**REQUIRED ACTION:** On every line of the listing, check for "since"; copy the lines that have it.

**GIVEN DATA:**
━━━━━━━━

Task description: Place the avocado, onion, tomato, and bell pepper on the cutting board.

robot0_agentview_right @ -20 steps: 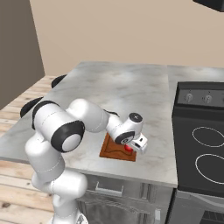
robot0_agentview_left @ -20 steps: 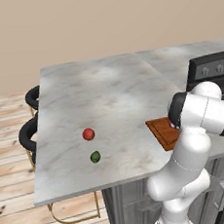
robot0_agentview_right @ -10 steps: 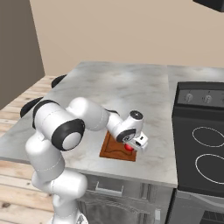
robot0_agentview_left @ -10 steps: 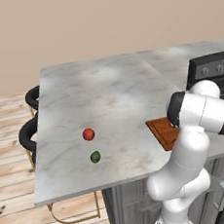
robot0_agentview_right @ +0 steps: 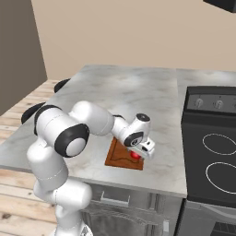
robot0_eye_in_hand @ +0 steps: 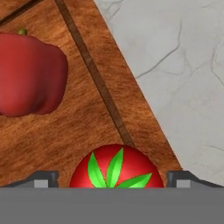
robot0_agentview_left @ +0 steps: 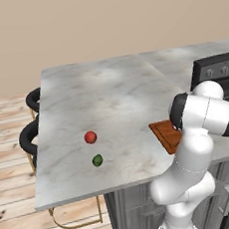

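Note:
The reddish-brown cutting board (robot0_eye_in_hand: 57, 131) lies near the counter's front edge, also in the left base view (robot0_agentview_left: 164, 133) and the right base view (robot0_agentview_right: 119, 156). A red bell pepper (robot0_eye_in_hand: 30, 74) rests on it. The tomato (robot0_eye_in_hand: 116, 168), red with a green leafy top, sits on the board near its grooved edge. My gripper (robot0_eye_in_hand: 113, 179) hangs over the tomato, open, with a fingertip (robot0_eye_in_hand: 43, 178) on each side and a thin gap to the fruit; the right base view shows it there too (robot0_agentview_right: 139, 154). Far left on the counter lie the avocado (robot0_agentview_left: 97, 161) and a red ball, the onion (robot0_agentview_left: 90, 137).
A black stove (robot0_agentview_right: 214, 152) adjoins the marble counter (robot0_agentview_left: 105, 102) on the right. Dark stools (robot0_agentview_left: 31, 135) stand beyond the counter's left edge. My own arm (robot0_agentview_left: 202, 117) hides most of the board in the left base view.
The fingers have spread apart and let go of the tomato, which now rests on the board. The arm has barely moved.

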Available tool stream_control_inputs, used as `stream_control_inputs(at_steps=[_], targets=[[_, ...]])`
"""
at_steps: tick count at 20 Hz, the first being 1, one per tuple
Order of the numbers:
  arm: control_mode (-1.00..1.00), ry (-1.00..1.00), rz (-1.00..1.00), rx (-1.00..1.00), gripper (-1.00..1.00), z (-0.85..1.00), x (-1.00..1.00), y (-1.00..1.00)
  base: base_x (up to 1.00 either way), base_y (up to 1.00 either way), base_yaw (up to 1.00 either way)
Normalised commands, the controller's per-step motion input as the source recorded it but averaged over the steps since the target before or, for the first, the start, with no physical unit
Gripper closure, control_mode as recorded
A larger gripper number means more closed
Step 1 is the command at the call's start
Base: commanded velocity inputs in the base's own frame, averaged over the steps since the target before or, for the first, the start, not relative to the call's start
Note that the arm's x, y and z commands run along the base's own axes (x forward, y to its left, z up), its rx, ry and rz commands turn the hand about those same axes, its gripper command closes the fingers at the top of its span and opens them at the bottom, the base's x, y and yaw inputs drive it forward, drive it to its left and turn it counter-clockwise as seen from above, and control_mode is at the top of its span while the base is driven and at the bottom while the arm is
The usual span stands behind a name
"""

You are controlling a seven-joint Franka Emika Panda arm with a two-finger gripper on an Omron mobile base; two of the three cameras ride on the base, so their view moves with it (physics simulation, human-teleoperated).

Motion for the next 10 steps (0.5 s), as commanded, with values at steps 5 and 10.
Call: stream_control_inputs(at_steps=[5, 10], targets=[[-1.00, 0.01, 0.00, 0.00, -1.00, 0.22, -0.05, 0.09, 0.00, 0.00, 0.00], [-1.00, -0.01, 0.00, 0.00, -1.00, 0.38, -0.02, 0.02, 0.00, 0.00, 0.00]])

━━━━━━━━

**RESPONSE TO THE TASK:**
Normalised commands, the controller's per-step motion input as the source recorded it but averaged over the steps since the target before or, for the first, the start, with no physical unit
Base: commanded velocity inputs in the base's own frame, averaged over the steps since the target before or, for the first, the start, not relative to the call's start

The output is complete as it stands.